Human rights and the death penalty
Our international work to tackle the threats we face from the international drugs trade must be consistent with our domestic and international human rights obligations. The UK monitors all of our work in this field to ensure it does not and cannot contribute to human rights abuses.
We welcome the efforts made by the UNODC to ensure that robust human rights safeguards are in place. The UNODC’s 2012 position paper on the protection and promotion of human rights is an important tool to support the human rights compliance of its work.
I would encourage all Member States to implement similar safeguards to eliminate possible human rights violations.
While the UK recognises the seriousness of drugs-related crime, we oppose the use of the death penalty in any circumstances as a matter of principle. We consider that its use undermines human dignity.

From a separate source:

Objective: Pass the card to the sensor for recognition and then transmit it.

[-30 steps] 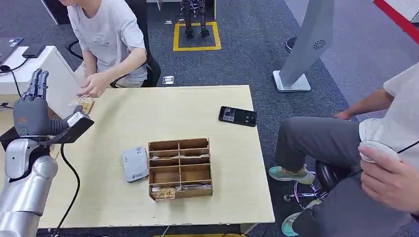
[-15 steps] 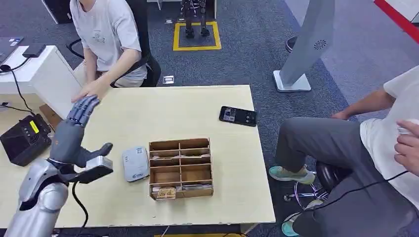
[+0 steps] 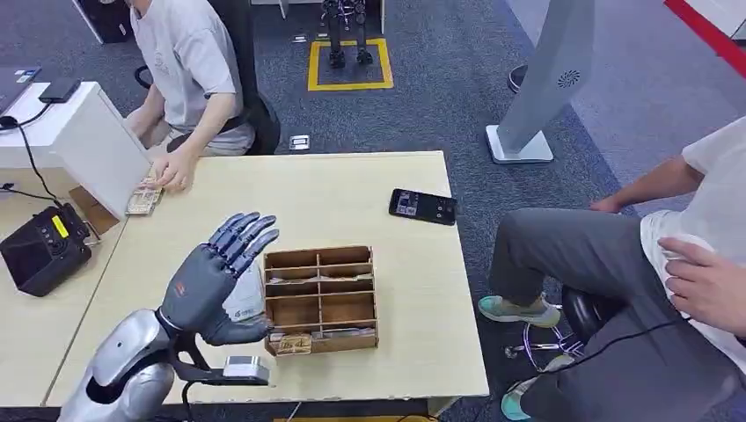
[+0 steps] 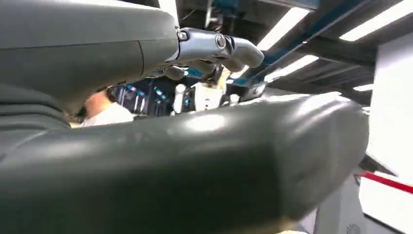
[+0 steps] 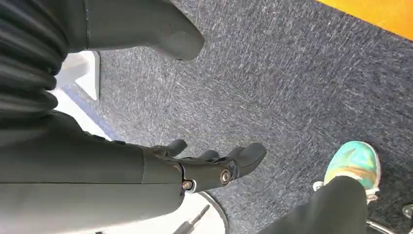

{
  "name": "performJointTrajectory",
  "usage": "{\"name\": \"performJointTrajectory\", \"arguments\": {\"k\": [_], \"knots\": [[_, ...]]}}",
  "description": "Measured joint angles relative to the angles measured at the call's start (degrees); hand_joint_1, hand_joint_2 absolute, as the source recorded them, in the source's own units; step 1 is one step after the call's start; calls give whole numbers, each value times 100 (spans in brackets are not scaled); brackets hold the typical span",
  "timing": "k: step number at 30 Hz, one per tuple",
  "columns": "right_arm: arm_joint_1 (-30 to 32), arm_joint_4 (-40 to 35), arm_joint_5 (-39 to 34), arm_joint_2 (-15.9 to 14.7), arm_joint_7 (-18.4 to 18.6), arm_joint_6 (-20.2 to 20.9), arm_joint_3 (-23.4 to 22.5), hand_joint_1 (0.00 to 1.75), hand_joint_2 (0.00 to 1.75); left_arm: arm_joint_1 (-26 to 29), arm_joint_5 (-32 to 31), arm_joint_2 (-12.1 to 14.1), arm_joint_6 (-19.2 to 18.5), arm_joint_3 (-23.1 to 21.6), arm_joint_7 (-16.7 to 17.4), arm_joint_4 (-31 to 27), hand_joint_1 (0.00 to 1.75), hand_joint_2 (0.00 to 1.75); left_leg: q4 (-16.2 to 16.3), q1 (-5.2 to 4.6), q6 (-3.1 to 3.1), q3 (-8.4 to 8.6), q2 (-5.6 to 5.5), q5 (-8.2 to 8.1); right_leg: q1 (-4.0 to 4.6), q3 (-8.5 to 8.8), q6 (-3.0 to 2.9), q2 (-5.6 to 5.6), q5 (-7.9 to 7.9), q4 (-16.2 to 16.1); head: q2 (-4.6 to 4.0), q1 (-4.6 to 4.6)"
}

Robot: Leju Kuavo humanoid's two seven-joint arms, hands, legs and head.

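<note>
Wooden organiser box (image 3: 321, 299) sits mid-table, divided into compartments; the nearest compartment row holds a card (image 3: 295, 344) at its left end, lying flat, with more flat items beside it that I cannot identify. White sensor unit (image 3: 243, 299) lies just to the left of the box, partly hidden behind the left hand (image 3: 214, 283).

Left hand: raised above the table in front of the sensor, fingers (image 3: 244, 232) spread and extended, thumb pointing toward the box's near corner. Nothing in it, so released. The left wrist view is mostly thumb and cover and adds nothing about the table.

Right hand (image 5: 204, 168): hanging over grey carpet, fingers loosely curled but apart, holding nothing.

Surroundings: black phone (image 3: 423, 207) on the far right of the tabletop (image 3: 299, 193), well apart from the box. A seated person at the far left corner has a hand on a small stack of cards (image 3: 143, 200). A second person sits to the right of the table. Black terminal (image 3: 40, 251) on the adjoining desk.

Judgement: step in hand is the approach to pick the card; no grasp yet made. The next move calls for lowering the left hand to the nearest compartment, pinching the card by an edge, then lifting it clear of the dividers before presenting it over the sensor. The shallow slot leaves little finger room, so a slip is possible.
</note>
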Motion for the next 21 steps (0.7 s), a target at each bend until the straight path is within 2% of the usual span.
{"name": "performJointTrajectory", "arguments": {"k": [3,8,12,21], "knots": [[3,0,4,-7,96,4,-22,0,175,101,-470,-24,364,-172,398,11,0,175,0,-1,0,-3,0,0,-2,-2,1,0,0,-1,0,0],[0,-2,7,-7,89,-15,-59,0,175,179,-813,-179,592,-315,865,234,0,175,0,-2,1,-4,0,-1,-3,-2,1,-1,0,-2,0,0],[0,-2,7,-7,76,-20,-68,0,175,209,-1129,-273,730,-328,1049,446,0,175,1,-2,1,-3,0,0,-2,-2,1,-1,0,-2,0,-2],[1,-2,7,-7,120,-22,-70,0,175,215,-1269,-347,793,-330,1171,627,0,175,0,-1,1,-4,0,0,-1,-2,0,-1,0,-1,0,0]]}}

Errors made in its application are irreversible, and this has rightly led many countries, including the UK to abolish the death penalty. Existing UN Safeguards stipulate that the death penalty may be applied – exclusively – to the “most serious crimes”. We do not believe this to include non-lethal crimes such as drugs offences.
UK policy is not to provide criminal justice, or other assistance, which may result in death sentences being applied.
In view of the growing worldwide trend towards abolition of the death penalty, we urge all member states to consider imposing a moratorium on the use of the death penalty, as a step on the way towards final abolition.
Conclusion
I will conclude by reiterating the UK’s support for a modern, evidence based and balanced approach to drugs within the UN conventions. There is scope for improvements, and the UK will continue taking a leadership role in delivering an international approach that tackles existing and new challenges through prevention, recovery and by restricting supply.
Member States have much to gain through collaboration and I look forward to what we can achieve together.Chair, thank you for this opportunity to speak.